Rory McIlroy turned a week that looked headed for trouble into a real PGA Championship run on Friday, firing a bogey-free 67 at Aronimink Golf Club to reach one over par at the halfway stage.
The score left McIlroy five shots behind co-leaders Maverick McNealy and Alex Smalley, but he was not sounding like a player ready to fold. “At five back I do feel like I'm right in the tournament,” he said after a day that also saw Scottie Scheffler post a one-over 71 and fall two shots back. McIlroy opened the championship with a 74 and had spent Thursday fighting just to make the cut, so the move into contention was a sharp reversal.
It was also a round that moved quickly on a course where mistakes were being punished and opportunities were scarce. McIlroy needed just 67 strokes on the day, while Chris Gotterup’s 65 pushed him into a group of five players one shot off the lead. By the end of the round, the top of the board had tightened enough that a strong start could change everything before the weekend.
That was McNealy’s doing most dramatically. He briefly opened a two-shot lead after holing out for eagle from the bunker at the par-five 16th, a shot that jolted the leaderboard before Smalley answered with a one-under 69 to set the clubhouse target.
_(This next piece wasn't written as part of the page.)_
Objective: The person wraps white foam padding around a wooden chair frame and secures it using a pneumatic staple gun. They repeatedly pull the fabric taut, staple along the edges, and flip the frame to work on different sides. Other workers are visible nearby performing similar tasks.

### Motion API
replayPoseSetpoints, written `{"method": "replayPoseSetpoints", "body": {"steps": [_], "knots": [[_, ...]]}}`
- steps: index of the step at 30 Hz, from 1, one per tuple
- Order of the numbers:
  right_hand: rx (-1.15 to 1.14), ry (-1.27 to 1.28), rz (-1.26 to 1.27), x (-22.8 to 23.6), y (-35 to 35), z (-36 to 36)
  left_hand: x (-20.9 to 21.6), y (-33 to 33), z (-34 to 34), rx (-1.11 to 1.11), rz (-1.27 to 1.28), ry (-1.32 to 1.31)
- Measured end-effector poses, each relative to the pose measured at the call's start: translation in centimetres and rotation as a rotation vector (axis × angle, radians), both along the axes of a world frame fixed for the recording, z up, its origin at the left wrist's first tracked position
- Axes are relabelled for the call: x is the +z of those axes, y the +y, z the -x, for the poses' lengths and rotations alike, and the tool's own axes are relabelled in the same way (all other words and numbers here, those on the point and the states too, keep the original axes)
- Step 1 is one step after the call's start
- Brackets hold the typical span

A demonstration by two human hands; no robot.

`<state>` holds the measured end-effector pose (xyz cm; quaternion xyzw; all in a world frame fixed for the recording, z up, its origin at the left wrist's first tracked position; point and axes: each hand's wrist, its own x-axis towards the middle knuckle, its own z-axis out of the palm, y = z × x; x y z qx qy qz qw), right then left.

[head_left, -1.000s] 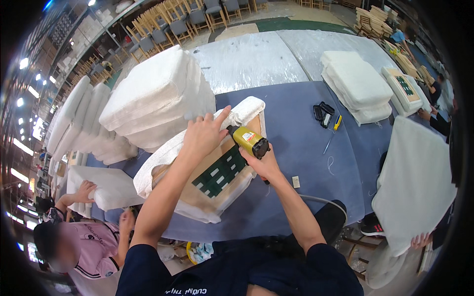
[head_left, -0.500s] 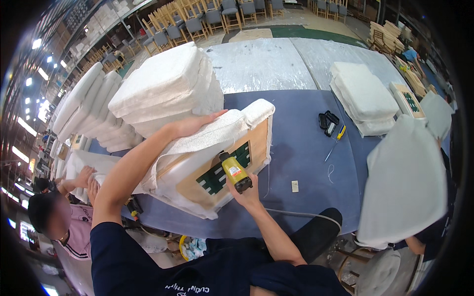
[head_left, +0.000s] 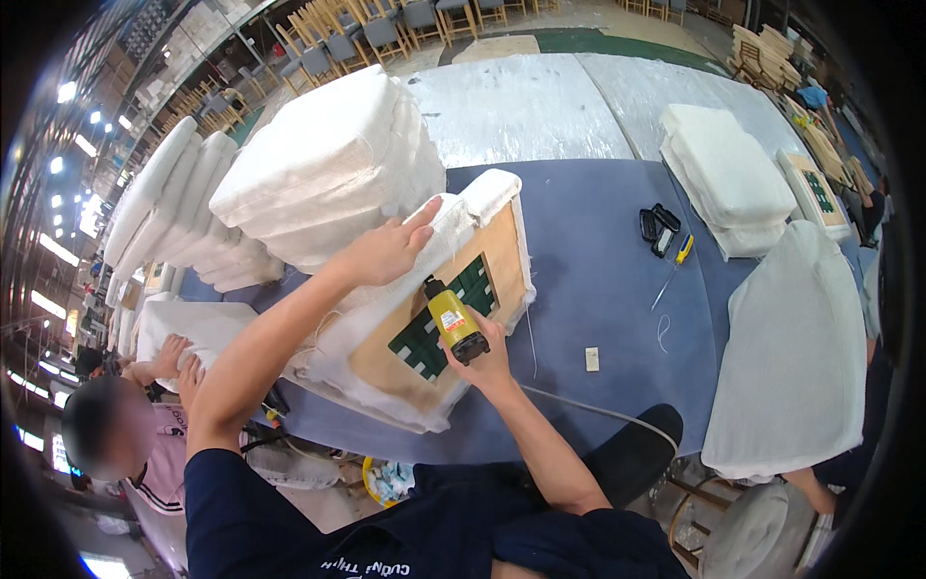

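Beneath the left grip (head_left: 384, 253), its fingers loosely spread against the white cover (head_left: 446, 228), lies the cushion (head_left: 386, 330), long axis running from nearer than that grip to beyond it rightward. The right grip (head_left: 482, 351) wraps the yellow tool (head_left: 450, 315), nose aimed away and leftward. Best, I judge: cover taut, fingertips clear, nose square to wood.

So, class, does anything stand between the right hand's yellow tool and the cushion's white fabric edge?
Nothing visible does: the right hand holds the yellow tool pointing toward the white fabric edge; the left hand lies beyond.
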<state>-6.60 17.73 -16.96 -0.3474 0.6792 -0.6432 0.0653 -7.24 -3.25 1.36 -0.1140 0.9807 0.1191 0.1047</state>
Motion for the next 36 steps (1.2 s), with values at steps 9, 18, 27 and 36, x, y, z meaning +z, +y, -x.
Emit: {"method": "replayPoseSetpoints", "body": {"steps": [9,18,27,36], "knots": [[0.146,-0.467,0.111,3.4,1.5,3.8,-0.8,-0.1,-0.6,-0.076,0.158,0.098],[0.081,-0.285,0.105,6.0,2.4,8.0,-0.4,0.0,-1.0,-0.150,0.105,0.145],[0.066,-0.119,0.053,5.9,1.2,6.7,0.5,1.0,-1.7,-0.101,0.131,0.075],[-0.073,-0.433,0.207,3.6,6.4,3.9,-1.1,1.8,1.9,-0.322,0.104,0.237]]}}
The two Americans shared the lead after 36 holes, with the rest of the field chasing through a crowded middle.
McIlroy said the course was allowing for a run if a player caught fire with wedges on the front nine. He pointed to how quickly a four- or five-under stretch could pull someone back into the picture, and the numbers backed him up. The leaders were only a handful of shots clear of the cut line at the halfway mark, with eight shots separating the top of the board from the players on the edge of elimination. That kind of spread leaves room for a rally, but not much margin for error.
The wider picture makes the state of play even sharper. McIlroy had already won The Masters before arriving at the PGA Championship and was chasing back-to-back major titles. Scheffler entered the round as the defending champion. Jordan Spieth, meanwhile, was five shots behind the leaders after two rounds as he continued his attempt to complete the career Grand Slam. Bryson DeChambeau missed the cut for a second successive major, a reminder that even the biggest names were not immune to Aronimink’s demands.
For McIlroy, the path is simple even if the task is not: keep the ball in play, stay patient and hope the field keeps opening the door. His 67 did not win the tournament on Friday, but it changed the conversation. He is no longer trying to survive the week. He is trying to win it.